Crise no Reino Unido pressiona Starmer, que descarta renúncia
Premiê britânico enfrenta rebelião no governo e no Partido Trabalhista
247 - O primeiro-ministro do Reino Unido, Keir Starmer, afirmou nesta terça-feira (12) a integrantes da cúpula de seu governo que não pretende renunciar, em meio a uma crise política que ampliou a pressão sobre sua permanência no cargo. A declaração ocorreu durante uma reunião emergencial de gabinete, convocada após uma série de pedidos para que o premiê entregue o comando do governo.
As informações são da BBC e do jornal britânico The Telegraph. Starmer defendeu diante dos ministros que uma renúncia neste momento poderia aprofundar a instabilidade política no país e afirmou que o Partido Trabalhista deveria concentrar esforços na reconstrução do governo.

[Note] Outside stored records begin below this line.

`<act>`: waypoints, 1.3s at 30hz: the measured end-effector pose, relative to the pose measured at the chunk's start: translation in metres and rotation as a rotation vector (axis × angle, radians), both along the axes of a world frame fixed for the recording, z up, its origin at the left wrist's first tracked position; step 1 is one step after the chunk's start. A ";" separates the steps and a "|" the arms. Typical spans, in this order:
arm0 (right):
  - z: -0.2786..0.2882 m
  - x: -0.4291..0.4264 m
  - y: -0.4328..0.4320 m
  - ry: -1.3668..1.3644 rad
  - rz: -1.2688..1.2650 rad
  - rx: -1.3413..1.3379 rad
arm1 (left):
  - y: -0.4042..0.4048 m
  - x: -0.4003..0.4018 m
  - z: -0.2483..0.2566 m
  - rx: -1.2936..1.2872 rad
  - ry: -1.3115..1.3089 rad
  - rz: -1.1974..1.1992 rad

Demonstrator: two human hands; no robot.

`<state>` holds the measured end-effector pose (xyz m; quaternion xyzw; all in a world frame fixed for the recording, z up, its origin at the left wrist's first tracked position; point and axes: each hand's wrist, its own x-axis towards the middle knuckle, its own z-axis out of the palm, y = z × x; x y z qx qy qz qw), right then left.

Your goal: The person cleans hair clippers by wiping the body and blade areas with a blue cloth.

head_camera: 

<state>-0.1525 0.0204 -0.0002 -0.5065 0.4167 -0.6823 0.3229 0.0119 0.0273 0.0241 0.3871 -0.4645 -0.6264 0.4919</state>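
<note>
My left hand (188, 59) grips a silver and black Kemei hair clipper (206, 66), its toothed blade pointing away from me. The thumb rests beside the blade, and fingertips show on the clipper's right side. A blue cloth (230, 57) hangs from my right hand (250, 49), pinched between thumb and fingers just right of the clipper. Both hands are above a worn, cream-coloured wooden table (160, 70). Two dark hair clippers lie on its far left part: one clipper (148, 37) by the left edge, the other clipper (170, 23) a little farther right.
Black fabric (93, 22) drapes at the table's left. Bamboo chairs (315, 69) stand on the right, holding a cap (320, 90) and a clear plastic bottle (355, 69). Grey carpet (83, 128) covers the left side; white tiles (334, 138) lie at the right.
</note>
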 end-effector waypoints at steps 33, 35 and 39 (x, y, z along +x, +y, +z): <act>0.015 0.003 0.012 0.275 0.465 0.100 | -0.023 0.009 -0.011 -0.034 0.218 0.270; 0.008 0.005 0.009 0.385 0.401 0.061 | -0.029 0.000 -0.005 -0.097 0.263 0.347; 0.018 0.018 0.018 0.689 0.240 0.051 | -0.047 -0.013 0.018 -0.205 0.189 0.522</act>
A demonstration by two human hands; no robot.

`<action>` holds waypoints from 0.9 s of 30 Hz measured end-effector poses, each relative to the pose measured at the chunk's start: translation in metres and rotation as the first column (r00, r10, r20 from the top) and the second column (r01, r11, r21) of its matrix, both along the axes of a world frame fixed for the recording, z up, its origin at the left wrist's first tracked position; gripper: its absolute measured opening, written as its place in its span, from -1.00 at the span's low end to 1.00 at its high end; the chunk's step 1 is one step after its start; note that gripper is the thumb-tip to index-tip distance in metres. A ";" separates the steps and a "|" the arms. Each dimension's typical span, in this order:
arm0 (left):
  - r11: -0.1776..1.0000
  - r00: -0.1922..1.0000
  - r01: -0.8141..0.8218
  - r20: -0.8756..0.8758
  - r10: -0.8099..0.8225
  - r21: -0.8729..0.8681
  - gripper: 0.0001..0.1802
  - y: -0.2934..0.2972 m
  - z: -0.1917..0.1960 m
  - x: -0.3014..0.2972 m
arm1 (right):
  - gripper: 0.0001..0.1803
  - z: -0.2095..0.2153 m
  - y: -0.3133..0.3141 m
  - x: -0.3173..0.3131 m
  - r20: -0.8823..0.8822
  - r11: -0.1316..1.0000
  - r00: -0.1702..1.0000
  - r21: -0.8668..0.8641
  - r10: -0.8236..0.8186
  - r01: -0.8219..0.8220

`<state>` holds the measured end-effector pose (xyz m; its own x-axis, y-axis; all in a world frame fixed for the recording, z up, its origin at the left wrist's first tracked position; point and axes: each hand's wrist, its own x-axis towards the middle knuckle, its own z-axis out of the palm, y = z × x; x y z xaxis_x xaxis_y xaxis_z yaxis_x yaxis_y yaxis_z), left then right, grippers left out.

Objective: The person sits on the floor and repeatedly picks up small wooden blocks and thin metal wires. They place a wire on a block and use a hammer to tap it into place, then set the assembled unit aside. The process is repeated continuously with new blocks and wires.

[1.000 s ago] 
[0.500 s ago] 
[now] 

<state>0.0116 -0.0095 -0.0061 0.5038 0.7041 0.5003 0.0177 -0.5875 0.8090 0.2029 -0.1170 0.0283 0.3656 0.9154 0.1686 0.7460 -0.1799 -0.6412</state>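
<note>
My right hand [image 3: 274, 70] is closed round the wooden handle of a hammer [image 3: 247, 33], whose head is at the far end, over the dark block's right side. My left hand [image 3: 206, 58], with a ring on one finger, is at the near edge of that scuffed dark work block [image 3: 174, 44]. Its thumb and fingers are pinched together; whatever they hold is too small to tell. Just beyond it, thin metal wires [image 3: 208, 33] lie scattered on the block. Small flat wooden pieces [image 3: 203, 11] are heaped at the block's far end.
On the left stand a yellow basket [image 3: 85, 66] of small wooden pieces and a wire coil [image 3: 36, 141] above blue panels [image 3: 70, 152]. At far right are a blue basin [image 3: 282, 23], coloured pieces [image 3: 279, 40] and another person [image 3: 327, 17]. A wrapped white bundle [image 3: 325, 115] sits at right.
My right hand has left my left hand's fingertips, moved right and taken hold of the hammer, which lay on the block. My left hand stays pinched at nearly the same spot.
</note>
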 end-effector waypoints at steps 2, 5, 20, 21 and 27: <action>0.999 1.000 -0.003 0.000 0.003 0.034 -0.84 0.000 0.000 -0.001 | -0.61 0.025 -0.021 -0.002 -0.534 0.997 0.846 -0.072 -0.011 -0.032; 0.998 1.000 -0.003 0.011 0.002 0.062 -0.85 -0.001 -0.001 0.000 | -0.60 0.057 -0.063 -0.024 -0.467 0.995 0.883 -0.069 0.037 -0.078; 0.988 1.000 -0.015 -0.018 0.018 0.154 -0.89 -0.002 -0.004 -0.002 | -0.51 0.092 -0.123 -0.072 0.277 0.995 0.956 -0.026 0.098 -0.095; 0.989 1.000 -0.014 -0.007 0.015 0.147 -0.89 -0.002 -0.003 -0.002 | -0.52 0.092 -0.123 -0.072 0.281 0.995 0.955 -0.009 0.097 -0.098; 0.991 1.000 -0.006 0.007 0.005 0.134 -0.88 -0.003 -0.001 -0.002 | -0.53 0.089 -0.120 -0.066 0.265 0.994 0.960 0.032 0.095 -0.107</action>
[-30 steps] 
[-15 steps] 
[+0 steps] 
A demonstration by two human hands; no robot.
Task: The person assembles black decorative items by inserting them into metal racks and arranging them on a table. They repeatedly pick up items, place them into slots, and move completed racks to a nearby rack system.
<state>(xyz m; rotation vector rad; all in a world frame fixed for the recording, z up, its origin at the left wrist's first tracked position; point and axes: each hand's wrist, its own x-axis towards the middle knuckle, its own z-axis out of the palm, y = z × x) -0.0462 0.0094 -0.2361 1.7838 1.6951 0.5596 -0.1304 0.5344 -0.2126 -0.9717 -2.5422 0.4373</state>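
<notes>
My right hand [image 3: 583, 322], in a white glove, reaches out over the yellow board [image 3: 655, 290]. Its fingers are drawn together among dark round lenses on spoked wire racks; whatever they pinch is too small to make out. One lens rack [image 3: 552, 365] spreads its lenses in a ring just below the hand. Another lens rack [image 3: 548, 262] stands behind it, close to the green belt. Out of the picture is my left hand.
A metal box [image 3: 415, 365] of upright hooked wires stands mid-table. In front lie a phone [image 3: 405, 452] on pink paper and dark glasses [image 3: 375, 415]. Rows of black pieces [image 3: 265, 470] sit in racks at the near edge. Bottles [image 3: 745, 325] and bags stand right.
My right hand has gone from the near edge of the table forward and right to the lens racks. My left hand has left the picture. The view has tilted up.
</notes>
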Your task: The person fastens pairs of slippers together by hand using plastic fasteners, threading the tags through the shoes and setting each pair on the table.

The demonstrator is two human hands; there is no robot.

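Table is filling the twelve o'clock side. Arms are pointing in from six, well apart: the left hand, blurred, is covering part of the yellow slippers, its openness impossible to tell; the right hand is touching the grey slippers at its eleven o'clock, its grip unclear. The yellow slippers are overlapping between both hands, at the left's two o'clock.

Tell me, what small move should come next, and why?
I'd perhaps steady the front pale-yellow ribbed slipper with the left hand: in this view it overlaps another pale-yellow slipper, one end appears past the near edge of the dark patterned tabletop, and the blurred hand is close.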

A reunião ocorreu em um momento de forte desgaste para o premiê britânico. Nos últimos dias, Starmer passou a enfrentar cobranças públicas de parlamentares e integrantes do próprio governo para deixar o cargo. De acordo com as informações divulgadas, ao menos 81 parlamentares já defenderam publicamente sua saída.
Durante o encontro com ministros, Starmer teria argumentado que o mecanismo interno do Partido Trabalhista para iniciar sua sucessão ainda não foi acionado. Segundo a BBC, ele também desafiou seus auxiliares a apresentarem um nome capaz de disputar a liderança com ele.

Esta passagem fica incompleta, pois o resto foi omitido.